When she moved in, her presence interrogated my life. The city made me reclusive, and I saw it when she went out. And when she came back crying around three am, I knew I was calm. I made her tea. And then I moved out, and she took over my lease because she’d taken my job, and then a bigger job, in the city.

I left and started graduate school. I became competitive and voracious. And it ate into my relationships again, but ambition allowed it.

I knew Celine was in love. She would invite me to parties while I was a thousand miles away. I saw her smiling with her partner and I smiled for the both of them. We agreed we felt fond of one another, and of our oppositeness. And then I saw her relationship fall apart through her sudden silence. Through the photos of her alone, of her at home instead of New York.

She told me that she had bottomed out. And my heart broke for her, my dear friend. But I don’t know how to calm her down from a thousand miles away. She knows the dimensions of my life, the dirt in the corners. But I can’t see through the smallness of my life.

I am, alternately, in a rage at her, for being irresponsible. I am like a parent, yelling at a child who wandered into the road. Raging at my lack of control.

Or, I convince myself that I am not necessary. While I celebrate her ability to heal herself, I conspire with the hard world by failing to respond.

What can I say to an experience I don’t know?

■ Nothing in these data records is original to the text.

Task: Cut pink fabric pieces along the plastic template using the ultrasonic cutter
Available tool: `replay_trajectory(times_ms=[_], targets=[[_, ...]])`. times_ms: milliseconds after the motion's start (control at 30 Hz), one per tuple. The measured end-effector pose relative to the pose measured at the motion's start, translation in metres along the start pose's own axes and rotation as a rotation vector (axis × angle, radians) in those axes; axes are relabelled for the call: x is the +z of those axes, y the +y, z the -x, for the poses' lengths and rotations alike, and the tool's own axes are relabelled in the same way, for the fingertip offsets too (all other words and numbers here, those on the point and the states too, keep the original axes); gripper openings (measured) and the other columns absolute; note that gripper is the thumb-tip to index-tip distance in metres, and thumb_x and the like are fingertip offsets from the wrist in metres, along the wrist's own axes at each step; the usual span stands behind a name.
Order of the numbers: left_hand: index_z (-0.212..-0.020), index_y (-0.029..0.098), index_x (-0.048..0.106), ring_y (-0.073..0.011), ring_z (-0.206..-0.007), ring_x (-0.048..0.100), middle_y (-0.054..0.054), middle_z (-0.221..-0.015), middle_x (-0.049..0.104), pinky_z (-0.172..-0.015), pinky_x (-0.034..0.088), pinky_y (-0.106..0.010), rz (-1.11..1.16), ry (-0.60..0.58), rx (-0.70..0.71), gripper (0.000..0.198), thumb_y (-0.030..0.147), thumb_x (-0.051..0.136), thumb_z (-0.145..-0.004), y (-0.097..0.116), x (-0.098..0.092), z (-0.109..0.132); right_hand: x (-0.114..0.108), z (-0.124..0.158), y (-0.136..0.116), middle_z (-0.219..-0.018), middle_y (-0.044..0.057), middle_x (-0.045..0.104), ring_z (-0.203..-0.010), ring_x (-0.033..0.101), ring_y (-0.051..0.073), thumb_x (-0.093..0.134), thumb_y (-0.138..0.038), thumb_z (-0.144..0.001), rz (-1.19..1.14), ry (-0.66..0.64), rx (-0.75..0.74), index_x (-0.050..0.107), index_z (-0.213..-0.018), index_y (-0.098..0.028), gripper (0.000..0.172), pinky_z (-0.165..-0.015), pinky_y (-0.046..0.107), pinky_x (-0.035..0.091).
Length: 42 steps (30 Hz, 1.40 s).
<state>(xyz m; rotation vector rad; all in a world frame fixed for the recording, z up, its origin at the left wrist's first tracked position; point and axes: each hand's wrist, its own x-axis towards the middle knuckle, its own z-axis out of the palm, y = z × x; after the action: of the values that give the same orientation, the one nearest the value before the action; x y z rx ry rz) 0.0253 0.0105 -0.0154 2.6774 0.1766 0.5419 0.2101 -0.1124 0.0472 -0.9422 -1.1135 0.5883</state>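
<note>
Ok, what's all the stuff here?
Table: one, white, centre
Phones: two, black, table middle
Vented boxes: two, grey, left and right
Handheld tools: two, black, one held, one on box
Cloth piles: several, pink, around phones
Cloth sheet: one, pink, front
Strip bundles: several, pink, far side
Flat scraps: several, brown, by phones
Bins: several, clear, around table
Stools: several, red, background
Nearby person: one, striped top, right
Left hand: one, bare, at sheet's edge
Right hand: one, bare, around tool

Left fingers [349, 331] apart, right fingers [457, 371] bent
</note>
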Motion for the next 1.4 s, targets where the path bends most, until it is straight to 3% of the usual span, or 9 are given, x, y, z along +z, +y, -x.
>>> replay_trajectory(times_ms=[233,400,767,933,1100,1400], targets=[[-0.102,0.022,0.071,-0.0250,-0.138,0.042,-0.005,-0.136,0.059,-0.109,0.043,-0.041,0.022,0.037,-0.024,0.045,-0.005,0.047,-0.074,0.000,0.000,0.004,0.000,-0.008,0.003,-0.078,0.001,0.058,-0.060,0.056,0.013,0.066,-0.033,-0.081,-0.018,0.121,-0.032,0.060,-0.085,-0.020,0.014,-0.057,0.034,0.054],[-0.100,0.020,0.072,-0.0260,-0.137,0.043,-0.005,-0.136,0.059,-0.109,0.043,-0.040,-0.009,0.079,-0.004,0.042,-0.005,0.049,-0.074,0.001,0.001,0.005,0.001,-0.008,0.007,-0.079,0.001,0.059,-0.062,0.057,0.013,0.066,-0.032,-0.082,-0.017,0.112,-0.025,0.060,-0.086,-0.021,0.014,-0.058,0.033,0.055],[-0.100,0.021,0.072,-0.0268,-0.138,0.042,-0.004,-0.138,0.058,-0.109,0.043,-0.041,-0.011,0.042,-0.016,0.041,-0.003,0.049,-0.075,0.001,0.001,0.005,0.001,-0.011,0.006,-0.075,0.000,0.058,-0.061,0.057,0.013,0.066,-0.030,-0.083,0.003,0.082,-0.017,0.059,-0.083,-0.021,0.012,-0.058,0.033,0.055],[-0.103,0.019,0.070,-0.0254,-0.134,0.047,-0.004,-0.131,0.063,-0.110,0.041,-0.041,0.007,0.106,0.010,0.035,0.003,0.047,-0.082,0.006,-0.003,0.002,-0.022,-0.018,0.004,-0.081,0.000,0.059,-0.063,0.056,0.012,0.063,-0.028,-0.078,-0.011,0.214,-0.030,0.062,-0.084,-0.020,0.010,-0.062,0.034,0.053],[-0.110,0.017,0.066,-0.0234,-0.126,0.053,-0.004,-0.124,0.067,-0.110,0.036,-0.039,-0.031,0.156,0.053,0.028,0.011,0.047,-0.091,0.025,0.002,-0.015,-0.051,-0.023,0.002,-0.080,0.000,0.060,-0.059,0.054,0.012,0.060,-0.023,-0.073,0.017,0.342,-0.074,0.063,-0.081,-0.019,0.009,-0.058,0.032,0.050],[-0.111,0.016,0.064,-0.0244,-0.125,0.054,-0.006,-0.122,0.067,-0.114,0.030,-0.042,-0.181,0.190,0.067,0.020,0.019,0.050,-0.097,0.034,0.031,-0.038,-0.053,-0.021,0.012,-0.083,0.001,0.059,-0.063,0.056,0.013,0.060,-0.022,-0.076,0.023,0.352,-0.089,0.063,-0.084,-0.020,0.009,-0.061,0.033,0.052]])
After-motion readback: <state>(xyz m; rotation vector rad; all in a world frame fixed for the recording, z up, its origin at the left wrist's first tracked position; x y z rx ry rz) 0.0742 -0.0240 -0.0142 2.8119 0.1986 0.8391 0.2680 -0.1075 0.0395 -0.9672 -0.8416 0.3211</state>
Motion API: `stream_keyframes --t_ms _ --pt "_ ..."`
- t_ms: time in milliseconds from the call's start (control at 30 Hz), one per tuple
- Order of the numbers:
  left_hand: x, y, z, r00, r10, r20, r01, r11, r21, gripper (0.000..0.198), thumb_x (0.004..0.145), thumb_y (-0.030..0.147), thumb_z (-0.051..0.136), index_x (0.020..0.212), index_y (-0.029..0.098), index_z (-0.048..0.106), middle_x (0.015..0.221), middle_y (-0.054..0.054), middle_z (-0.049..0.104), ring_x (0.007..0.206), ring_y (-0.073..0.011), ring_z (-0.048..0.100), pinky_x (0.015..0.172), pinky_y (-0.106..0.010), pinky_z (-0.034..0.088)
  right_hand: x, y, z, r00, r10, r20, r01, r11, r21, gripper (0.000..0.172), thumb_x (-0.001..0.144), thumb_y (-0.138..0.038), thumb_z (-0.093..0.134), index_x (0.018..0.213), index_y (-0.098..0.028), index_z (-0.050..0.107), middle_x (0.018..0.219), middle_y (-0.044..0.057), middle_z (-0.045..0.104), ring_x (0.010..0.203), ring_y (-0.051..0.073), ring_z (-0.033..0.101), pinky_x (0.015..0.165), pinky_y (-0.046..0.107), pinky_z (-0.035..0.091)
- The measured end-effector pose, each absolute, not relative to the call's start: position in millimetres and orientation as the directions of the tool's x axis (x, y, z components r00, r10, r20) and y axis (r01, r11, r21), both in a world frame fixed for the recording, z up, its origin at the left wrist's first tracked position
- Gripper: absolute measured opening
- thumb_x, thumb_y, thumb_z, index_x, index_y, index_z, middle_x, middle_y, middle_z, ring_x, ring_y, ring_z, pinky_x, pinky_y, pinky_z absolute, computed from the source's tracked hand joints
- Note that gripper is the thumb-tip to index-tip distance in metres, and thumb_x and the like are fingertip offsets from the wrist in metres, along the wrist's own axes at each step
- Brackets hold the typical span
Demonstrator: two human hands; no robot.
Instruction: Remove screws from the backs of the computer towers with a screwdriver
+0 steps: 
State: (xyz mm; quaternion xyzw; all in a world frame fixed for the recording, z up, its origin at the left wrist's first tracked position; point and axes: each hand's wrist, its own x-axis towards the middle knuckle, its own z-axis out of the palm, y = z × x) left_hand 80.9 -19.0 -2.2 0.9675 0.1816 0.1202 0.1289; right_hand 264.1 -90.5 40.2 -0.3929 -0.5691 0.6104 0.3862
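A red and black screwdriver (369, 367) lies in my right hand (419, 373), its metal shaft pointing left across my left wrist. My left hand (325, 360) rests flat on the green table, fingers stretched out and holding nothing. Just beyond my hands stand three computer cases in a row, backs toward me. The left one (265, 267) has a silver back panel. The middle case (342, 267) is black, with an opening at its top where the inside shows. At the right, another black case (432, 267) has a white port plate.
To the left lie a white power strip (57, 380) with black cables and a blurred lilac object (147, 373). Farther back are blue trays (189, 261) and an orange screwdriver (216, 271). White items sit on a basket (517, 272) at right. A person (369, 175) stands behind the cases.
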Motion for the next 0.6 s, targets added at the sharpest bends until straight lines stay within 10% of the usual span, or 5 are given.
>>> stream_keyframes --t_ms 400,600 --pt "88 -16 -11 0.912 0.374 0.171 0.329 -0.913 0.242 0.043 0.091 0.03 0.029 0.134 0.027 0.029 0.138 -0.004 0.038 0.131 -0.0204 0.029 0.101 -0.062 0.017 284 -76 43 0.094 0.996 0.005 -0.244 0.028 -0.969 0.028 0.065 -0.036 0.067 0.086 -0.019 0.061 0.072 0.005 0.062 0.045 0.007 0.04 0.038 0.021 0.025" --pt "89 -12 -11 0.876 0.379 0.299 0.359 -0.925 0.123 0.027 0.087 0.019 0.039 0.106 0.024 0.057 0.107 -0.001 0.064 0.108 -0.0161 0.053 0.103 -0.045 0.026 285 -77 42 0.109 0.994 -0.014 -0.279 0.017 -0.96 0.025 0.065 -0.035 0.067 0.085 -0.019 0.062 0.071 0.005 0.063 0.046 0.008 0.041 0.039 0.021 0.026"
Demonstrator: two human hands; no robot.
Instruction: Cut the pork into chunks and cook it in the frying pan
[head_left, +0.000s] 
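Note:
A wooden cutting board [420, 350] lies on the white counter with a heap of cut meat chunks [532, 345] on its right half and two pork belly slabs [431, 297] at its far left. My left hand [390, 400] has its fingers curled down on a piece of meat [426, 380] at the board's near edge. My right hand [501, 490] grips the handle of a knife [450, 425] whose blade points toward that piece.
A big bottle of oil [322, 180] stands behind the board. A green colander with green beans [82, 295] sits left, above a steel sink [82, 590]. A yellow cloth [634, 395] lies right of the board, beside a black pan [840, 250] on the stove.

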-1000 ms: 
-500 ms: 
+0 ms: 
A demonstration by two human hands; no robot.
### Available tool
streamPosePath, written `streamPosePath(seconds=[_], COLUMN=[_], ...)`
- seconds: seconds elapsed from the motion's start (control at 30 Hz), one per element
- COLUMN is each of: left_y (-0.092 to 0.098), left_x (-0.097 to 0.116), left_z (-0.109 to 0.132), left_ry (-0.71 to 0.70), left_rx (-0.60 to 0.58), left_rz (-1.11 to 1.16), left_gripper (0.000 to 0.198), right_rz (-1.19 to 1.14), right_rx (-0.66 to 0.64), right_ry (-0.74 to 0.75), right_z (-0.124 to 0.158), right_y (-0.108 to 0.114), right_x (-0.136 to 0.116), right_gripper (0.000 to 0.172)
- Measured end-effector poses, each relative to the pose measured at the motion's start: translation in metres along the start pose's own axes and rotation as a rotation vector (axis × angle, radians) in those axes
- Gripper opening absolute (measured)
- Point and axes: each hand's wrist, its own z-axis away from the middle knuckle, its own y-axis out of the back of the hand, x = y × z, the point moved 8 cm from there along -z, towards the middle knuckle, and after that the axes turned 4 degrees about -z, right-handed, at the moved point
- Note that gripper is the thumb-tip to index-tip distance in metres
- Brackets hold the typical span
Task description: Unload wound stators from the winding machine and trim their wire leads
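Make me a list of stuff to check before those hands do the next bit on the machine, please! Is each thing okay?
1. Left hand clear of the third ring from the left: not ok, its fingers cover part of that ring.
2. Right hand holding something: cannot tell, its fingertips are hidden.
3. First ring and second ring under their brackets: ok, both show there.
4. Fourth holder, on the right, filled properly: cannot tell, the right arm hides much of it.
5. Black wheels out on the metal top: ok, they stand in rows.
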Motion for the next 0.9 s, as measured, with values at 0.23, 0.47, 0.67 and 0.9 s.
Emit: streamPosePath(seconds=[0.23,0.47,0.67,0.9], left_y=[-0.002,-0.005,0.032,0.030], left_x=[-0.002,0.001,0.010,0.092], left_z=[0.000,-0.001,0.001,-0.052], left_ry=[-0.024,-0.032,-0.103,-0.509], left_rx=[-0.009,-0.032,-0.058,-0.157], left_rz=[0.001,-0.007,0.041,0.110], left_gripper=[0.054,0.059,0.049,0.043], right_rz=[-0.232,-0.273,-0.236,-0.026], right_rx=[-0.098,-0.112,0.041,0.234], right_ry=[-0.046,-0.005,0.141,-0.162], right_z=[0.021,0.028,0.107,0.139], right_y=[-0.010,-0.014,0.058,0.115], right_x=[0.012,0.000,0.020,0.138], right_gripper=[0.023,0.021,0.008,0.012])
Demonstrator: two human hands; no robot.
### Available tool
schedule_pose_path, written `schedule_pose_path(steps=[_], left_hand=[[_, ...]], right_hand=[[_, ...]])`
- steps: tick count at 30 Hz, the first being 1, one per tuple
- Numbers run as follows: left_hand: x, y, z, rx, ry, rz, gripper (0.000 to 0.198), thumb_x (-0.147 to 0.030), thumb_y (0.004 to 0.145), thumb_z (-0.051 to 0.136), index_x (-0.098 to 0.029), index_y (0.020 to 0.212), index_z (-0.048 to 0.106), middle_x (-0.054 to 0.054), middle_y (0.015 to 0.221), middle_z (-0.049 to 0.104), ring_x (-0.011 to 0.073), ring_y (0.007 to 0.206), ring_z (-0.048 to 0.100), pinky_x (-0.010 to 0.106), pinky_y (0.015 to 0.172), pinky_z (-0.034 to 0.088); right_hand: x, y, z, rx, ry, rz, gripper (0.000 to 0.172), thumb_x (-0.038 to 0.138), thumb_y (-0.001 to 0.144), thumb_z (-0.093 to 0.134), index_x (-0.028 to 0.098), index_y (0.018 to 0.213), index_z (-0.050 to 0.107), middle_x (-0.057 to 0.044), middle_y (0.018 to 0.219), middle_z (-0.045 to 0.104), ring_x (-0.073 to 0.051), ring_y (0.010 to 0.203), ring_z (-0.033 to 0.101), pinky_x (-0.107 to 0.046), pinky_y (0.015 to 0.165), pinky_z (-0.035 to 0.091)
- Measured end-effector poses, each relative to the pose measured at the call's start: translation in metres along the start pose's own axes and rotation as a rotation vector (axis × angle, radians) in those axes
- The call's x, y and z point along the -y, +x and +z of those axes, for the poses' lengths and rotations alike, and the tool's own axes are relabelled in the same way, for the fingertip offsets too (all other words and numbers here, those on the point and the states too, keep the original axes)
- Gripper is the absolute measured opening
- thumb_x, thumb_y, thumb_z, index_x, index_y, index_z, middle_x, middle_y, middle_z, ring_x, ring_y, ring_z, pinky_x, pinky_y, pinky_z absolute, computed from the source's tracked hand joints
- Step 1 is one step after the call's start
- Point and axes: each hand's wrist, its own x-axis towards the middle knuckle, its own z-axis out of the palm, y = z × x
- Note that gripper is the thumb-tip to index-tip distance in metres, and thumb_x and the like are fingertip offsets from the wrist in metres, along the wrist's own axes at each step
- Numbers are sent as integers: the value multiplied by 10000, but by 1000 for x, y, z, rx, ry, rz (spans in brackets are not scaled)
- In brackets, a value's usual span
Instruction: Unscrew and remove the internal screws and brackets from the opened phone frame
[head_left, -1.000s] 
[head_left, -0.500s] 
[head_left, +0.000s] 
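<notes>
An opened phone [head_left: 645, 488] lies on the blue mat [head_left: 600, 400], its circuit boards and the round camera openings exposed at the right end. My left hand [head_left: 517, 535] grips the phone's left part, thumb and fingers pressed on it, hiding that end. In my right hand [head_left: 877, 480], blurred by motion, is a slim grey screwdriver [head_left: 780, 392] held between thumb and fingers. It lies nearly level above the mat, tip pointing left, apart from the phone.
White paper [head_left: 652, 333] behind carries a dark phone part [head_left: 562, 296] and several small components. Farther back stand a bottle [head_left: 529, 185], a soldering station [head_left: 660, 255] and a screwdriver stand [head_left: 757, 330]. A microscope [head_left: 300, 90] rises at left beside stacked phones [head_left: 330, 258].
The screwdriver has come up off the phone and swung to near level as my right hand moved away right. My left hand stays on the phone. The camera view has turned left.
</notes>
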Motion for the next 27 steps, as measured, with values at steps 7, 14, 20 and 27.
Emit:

Humility and what I don’t own

My best friend is from Bangalore, India. We met at college orientation. During one of the countless talks on women’s liberation and globalization, I saw her lip curl for the first time, gently at one side. Later I knew the curl was her response to anglicized pronunciations and naïve solutions to the third world.

She taught me that ‘buddhism’ is pronounced buthd-hism and not bood-ism, watched Buffy with me and movies with Aishwarya Rai, and combed oil through my hair. We were always watching explosions, dramatic or literal, in her attic dorm room above a bookstore.

When I go to yoga, or meditate, I feel my lip curling too, as if I weren’t part of this white washing because I am in sympathy with my friend. But my friend is more generous. She does not roll her eyes at shirts with ‘namaste’ on them, and she says growth and spirit can come in anyway. She is beyond judgment of white men with buns in flowing kurtas, and I am not.

But my judgment does break down. Today, at the end of a difficult class, our yoga teacher told us her practice was driven by the beauty of the universe, that she saw the beauty of the universe in human exertion. I felt or intuited truth. My thoughts about how the teachers gossip before class, rolling their eyes at some inconvenience, folded in on themselves. It did not matter that they gossiped because their insight was in spite of it. How humbling that they live a divinity beyond me.

Decisions in Rain

Since I moved to the desert, I fantasize about rain. I imagine the coolness on my face, the way the water runs with abandon down any exposed limb, how it feels like gravity flexed as a muscle.

A neat child, I hated the rain. It damped my fashion, it interrupted play. Days incubated in the rain. But it left a peculiar New England scent of pine and damp dirt, and the pine rose again above our heads – an intoxicating crown.

When you stare up into the falling rain the drops that are closest are magnified and you know you are always underwater. In adolescence in America they ask you to choose your life and you are sorted into a college by a few words and a test score. On the cusp of this, in fear of it, I stayed out in the rain. I imagined the military and myself in martial order, and in academia taxonomized. But my vision was poor in the rain. I felt myself undivided from it. I stayed out, and all around me it fell.